*** Block opens ***
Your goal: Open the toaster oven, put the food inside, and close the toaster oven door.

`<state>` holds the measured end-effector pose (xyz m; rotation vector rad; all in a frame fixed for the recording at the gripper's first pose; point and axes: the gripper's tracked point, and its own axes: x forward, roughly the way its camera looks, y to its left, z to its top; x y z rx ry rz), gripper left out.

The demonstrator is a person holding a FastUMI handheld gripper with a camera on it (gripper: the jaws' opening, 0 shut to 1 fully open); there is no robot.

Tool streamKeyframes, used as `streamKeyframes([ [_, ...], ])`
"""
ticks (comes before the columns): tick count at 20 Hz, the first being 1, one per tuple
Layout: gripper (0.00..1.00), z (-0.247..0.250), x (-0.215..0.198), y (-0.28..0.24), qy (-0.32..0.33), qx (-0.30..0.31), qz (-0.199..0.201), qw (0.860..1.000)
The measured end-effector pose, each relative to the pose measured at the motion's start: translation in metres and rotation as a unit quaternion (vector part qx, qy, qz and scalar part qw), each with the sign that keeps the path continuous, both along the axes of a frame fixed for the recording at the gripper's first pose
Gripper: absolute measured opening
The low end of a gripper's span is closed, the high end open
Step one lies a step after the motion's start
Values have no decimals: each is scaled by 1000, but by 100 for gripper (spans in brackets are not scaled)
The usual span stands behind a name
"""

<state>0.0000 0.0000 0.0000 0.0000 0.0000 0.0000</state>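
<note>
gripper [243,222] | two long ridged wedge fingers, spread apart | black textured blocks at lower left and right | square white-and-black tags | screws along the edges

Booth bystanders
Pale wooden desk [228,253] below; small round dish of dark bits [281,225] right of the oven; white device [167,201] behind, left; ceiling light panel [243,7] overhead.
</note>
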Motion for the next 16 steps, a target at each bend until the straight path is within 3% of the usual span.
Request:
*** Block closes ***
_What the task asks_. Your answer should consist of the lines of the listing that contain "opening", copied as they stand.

_Exercise response_.
The demonstrator is a person holding a FastUMI handheld gripper with a camera on it (gripper: the jaws' opening, 0 shut to 1 fully open); there is no robot.
Gripper: absolute measured opening

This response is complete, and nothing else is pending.